Give the listing below again in full, exactly as written.
··········
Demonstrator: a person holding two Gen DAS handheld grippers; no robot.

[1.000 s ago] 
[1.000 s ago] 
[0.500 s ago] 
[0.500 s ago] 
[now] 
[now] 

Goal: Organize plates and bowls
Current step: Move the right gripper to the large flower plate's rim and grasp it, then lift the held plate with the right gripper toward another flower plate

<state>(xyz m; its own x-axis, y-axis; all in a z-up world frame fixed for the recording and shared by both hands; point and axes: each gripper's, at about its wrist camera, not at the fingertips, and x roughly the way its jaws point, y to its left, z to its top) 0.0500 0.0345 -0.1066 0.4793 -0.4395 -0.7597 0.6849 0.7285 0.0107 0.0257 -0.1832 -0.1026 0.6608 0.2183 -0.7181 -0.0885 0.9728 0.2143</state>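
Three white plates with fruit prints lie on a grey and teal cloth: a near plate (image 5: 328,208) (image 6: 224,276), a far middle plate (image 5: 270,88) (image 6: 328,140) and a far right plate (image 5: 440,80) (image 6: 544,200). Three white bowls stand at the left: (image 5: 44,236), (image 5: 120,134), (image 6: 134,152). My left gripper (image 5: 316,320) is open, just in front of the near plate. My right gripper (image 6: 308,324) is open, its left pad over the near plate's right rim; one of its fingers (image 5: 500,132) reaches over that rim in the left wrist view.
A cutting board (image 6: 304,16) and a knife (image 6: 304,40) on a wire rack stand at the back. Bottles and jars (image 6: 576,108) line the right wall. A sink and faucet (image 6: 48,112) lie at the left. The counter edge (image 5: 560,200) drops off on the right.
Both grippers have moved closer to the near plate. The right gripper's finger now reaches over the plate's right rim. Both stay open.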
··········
» **Written answer**:
Demonstrator: a person holding two Gen DAS handheld grippers; no robot.

[1.000 s ago] 
[1.000 s ago] 
[0.500 s ago] 
[0.500 s ago] 
[now] 
[now] 

Goal: Organize plates and bowls
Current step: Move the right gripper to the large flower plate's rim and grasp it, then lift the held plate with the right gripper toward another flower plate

<state>(xyz m; its own x-axis, y-axis; all in a z-up world frame fixed for the recording and shared by both hands; point and axes: each gripper's, at about its wrist camera, not at the fingertips, and x roughly the way its jaws point, y to its left, z to its top) 0.0500 0.0345 -0.1066 0.4793 -0.4395 -0.7597 0.6849 0.7285 0.0107 0.0257 -0.1832 -0.1026 0.6608 0.2183 -0.7181 -0.0885 0.9728 0.2143</state>
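Three white plates with fruit prints lie on a grey and teal cloth: a near plate (image 5: 328,208) (image 6: 224,276), a far middle plate (image 5: 270,88) (image 6: 328,140) and a far right plate (image 5: 440,80) (image 6: 544,200). Three white bowls stand at the left: (image 5: 44,236), (image 5: 120,134), (image 6: 134,152). My left gripper (image 5: 316,320) is open, just in front of the near plate. My right gripper (image 6: 308,324) is open, its left pad over the near plate's right rim; one of its fingers (image 5: 500,132) reaches over that rim in the left wrist view.
A cutting board (image 6: 304,16) and a knife (image 6: 304,40) on a wire rack stand at the back. Bottles and jars (image 6: 576,108) line the right wall. A sink and faucet (image 6: 48,112) lie at the left. The counter edge (image 5: 560,200) drops off on the right.
Both grippers have moved closer to the near plate. The right gripper's finger now reaches over the plate's right rim. Both stay open.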

Here the output is complete.